--- DATA LISTING Enclosed Below ---

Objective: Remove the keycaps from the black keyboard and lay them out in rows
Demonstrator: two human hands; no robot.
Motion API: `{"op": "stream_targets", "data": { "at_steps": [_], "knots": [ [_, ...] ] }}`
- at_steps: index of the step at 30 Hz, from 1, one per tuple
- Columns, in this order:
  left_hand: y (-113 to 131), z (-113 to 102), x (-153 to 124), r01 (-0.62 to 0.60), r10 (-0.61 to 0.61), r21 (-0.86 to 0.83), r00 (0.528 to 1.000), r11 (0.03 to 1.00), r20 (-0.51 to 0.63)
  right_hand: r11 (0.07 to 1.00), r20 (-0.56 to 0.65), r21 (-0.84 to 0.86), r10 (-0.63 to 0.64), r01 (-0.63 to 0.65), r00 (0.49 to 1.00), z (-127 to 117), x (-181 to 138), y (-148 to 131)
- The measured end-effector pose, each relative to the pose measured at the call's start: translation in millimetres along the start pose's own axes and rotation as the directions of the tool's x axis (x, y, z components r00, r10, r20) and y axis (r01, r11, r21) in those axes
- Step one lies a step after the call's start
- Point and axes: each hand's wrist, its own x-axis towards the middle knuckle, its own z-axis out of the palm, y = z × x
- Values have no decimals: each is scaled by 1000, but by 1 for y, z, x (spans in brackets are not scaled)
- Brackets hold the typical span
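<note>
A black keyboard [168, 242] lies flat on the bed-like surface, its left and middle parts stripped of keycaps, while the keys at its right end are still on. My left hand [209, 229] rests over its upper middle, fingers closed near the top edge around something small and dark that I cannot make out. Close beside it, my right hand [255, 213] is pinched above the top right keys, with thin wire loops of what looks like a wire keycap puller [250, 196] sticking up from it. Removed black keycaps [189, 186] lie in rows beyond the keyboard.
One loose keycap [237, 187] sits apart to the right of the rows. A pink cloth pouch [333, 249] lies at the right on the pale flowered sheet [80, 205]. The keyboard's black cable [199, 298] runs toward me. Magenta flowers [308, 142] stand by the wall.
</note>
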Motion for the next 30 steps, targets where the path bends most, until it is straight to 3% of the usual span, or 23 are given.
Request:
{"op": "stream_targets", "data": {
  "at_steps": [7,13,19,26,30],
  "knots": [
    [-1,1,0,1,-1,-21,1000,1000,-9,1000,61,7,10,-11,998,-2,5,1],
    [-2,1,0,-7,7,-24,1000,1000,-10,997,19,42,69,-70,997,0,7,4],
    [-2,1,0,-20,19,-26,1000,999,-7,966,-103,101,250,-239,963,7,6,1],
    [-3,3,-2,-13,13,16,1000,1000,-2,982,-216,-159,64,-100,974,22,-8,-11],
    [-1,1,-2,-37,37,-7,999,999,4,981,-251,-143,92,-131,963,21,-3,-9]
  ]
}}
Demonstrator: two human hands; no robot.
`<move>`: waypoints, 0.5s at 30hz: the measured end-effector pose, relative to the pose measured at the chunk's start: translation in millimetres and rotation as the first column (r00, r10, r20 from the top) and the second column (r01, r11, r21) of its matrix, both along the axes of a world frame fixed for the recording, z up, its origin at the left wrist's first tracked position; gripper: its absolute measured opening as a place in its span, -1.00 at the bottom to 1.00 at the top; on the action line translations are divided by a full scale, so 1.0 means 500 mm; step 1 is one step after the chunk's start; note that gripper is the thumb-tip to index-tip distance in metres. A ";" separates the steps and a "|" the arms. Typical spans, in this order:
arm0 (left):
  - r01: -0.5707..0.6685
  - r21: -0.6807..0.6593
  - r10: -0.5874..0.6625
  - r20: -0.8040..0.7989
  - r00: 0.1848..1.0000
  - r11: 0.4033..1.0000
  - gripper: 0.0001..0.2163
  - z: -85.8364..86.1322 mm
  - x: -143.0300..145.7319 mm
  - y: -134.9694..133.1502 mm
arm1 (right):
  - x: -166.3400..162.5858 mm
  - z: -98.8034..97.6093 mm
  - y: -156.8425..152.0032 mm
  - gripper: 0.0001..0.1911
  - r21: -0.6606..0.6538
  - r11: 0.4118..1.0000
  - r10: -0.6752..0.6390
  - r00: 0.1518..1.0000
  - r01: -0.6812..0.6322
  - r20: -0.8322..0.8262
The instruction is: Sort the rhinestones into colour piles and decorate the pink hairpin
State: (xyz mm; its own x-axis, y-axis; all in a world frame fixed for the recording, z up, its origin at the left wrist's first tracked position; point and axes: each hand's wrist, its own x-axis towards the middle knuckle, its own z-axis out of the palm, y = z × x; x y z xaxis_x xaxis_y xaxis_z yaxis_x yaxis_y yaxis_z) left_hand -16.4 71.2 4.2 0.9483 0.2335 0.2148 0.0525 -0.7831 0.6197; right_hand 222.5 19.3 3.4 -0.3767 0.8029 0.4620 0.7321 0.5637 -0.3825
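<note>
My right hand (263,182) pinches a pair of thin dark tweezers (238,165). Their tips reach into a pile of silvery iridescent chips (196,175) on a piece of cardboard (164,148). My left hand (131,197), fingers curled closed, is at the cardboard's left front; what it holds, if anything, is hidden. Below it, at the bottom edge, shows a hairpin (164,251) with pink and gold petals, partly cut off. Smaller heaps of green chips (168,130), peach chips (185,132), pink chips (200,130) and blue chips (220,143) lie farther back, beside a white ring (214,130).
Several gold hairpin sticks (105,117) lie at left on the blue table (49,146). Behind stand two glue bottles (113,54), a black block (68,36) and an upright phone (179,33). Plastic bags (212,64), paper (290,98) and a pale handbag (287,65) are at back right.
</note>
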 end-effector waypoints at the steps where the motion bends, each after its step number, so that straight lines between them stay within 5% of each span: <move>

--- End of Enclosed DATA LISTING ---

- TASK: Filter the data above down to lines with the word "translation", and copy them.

- TASK SOLUTION:
- The measured end-effector pose, each relative to the pose measured at the call's start: translation in millimetres along the start pose's own axes and rotation as the directions of the tool's x axis (x, y, z components r00, r10, r20) and y axis (r01, r11, r21) in those axes
`<move>`: waypoints, 0.5s at 30hz: the measured end-effector pose, relative to the pose measured at the chunk's start: translation in millimetres and rotation as the first column (r00, r10, r20 from the top) and the second column (r01, r11, r21) of its matrix, both along the axes of a world frame fixed for the recording, z up, its origin at the left wrist's first tracked position; gripper: its absolute measured opening as a place in its span, -1.00 at the bottom to 1.00 at the top; on the action line translations are divided by a full scale, so 1.0 means 500 mm; step 1 is one step after the chunk's start; note that gripper is the thumb-tip to index-tip distance in metres. A ";" separates the steps and a "|" the arms. Typical spans, in this order:

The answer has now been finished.